Renate Solbach: Camera inversa
| Klytämnestras Gefangene 22/1
22
Die
Erzählerin war nicht so recht bei der Sache. Außerdem hatte sie im
Moment eine kleine Atempause. Es konnte nichts geschehen, da das, was
Hannah erzählte, bereits geschehen war. Ein leise hingehauchtes
Vorsicht! durchkreuzte ihre Überlegungen. Nicht leichtsinnig werden!
Nicht, dass sich da wieder etwas einschleicht! Es war so schnell
verschwunden wie es gekommen war.

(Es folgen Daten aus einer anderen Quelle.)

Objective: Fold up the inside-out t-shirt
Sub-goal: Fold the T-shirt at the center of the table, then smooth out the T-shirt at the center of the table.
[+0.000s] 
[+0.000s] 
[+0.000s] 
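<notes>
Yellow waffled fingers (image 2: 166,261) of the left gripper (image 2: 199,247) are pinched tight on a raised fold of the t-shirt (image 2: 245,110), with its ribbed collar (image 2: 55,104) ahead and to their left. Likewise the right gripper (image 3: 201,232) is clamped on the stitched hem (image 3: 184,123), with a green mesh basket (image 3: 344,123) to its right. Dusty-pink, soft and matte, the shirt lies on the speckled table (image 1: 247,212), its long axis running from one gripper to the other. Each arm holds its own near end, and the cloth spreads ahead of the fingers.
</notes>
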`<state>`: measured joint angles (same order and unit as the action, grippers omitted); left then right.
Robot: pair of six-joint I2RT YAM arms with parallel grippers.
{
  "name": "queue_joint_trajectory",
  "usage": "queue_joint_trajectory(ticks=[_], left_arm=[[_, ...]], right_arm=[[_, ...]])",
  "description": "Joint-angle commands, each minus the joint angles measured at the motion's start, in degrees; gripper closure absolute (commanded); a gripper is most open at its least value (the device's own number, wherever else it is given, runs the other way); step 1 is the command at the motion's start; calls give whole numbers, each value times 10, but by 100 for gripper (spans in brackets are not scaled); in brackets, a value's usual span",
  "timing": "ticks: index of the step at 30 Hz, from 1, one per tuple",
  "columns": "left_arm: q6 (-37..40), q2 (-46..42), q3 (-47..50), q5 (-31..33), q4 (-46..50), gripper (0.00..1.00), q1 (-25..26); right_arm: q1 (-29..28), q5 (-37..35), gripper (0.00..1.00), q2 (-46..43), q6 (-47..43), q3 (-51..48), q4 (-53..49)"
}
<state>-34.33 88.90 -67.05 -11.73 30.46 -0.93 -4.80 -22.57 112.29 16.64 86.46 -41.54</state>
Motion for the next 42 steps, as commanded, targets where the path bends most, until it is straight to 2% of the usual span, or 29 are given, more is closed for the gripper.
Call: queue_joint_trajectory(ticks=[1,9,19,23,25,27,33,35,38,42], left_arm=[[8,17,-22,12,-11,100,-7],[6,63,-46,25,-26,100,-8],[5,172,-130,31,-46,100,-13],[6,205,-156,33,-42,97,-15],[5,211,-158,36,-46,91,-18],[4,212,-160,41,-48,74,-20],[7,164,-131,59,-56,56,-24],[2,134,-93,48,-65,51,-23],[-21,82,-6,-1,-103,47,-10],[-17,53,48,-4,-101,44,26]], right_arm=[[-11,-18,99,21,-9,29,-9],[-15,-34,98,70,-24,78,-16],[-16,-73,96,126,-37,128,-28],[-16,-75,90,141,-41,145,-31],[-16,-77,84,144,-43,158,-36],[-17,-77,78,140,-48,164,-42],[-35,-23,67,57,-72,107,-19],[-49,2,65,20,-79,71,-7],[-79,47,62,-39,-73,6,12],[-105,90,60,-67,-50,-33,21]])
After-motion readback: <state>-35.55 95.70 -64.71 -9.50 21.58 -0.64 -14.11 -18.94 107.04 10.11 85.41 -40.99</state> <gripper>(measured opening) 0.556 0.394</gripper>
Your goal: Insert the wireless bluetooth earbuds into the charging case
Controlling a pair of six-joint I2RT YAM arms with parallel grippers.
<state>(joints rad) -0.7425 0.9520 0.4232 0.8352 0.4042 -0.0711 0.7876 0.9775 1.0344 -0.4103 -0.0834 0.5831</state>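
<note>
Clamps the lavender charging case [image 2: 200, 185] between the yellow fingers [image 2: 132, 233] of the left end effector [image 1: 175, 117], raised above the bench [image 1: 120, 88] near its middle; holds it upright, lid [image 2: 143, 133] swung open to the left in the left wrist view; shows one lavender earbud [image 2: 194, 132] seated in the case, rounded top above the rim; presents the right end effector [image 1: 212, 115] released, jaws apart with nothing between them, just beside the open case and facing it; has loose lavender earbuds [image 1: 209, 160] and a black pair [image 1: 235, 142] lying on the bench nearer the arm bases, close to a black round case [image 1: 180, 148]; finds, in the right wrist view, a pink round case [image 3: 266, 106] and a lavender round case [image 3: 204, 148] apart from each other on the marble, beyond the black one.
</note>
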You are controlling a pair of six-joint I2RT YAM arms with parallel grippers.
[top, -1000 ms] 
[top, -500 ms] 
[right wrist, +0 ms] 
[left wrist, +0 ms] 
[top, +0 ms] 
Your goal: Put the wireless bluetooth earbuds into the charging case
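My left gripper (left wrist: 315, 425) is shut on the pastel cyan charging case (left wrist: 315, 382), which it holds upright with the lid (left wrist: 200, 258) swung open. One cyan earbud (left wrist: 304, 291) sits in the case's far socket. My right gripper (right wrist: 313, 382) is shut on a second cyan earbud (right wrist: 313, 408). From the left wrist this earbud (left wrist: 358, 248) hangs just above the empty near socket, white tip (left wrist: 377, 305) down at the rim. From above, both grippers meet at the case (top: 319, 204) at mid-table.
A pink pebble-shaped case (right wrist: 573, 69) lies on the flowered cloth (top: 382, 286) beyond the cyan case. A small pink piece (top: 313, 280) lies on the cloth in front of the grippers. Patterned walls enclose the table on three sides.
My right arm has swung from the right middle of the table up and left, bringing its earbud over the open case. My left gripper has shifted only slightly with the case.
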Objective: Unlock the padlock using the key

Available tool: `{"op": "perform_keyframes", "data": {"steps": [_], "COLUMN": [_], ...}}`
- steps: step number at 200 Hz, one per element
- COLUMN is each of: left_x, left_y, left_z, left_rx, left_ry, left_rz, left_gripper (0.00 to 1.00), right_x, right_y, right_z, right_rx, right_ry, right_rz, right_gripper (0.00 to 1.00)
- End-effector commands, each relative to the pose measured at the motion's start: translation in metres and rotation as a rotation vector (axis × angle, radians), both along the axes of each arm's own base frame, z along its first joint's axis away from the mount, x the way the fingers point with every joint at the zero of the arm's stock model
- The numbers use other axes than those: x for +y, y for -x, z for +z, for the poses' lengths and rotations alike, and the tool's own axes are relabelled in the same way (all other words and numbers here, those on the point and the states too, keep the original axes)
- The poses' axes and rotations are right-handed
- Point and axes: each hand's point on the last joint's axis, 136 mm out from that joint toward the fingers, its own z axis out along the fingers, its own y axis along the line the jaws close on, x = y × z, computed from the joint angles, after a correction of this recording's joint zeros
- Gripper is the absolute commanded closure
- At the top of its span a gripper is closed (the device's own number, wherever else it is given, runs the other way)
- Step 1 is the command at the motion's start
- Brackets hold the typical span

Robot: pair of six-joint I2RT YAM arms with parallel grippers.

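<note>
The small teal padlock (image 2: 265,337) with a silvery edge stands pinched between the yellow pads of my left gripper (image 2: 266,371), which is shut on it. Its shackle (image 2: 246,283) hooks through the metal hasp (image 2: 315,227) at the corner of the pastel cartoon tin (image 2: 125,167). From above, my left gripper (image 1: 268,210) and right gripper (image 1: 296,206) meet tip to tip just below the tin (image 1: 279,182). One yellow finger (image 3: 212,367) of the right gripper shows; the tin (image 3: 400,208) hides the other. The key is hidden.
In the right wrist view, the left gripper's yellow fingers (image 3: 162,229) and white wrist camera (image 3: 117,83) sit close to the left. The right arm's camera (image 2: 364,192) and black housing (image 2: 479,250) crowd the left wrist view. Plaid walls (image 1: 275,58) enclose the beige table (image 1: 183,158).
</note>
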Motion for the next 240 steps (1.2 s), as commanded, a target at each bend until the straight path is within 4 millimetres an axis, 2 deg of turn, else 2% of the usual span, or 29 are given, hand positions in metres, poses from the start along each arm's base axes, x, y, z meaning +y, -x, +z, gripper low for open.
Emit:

Ihr ging noch die Szene nach, in der
Agamemnon und Kassandra ihren Tod gefunden hatten. (Zu der Zeit trieb
Hannah bereits – unwillentlich, selber getrieben von etwas, das ihr
nicht bewusst war, das sei der Gerechtigkeit halber gesagt – ihr
Spiel.) Wer schrieb diese Geschichte? War es Kassandra, die sie
diktierte? Wer oder was war Kassandra? Unerlöste, unerledigte Gedanken,
die Gestalt annahmen? Probleme, die so fundamental menschliche sind,
das sie zu Ende oder – um nicht zu übertreiben – weitergedacht, erwogen
werden müssen, solange es Menschen und ihre Verhältnisse gibt? Sie
ergreifen, ›schlägt‹ irgendein Mensch sich produktiv mit ihnen herum,
eine Gestalt, die diesem Menschen aufgrund seiner ›inneren
Verhältnisse‹ nahe steht. Schlagen in ihr die Augen auf und beginnen zu
leben. Das Wechselspiel nimmt seinen Anfang! Denn
ob etwas ein Leben werden kann, das hängt nicht von den großen Ideen
ab, sondern davon, ob man sich aus ihnen ein Handwerk schafft, ein
Tägliches, etwas, was bei einem aushält bis ans Ende. Wir
befassen uns immer mit ›Leichnamen‹, die ›ihre‹ Wahrheit mit in den Tod
genommen haben. Das Löchrige der Wahrheit. Die wichtigste Frage dabei
ist: nähren sie sich von uns oder werden sie uns zur Nahrung?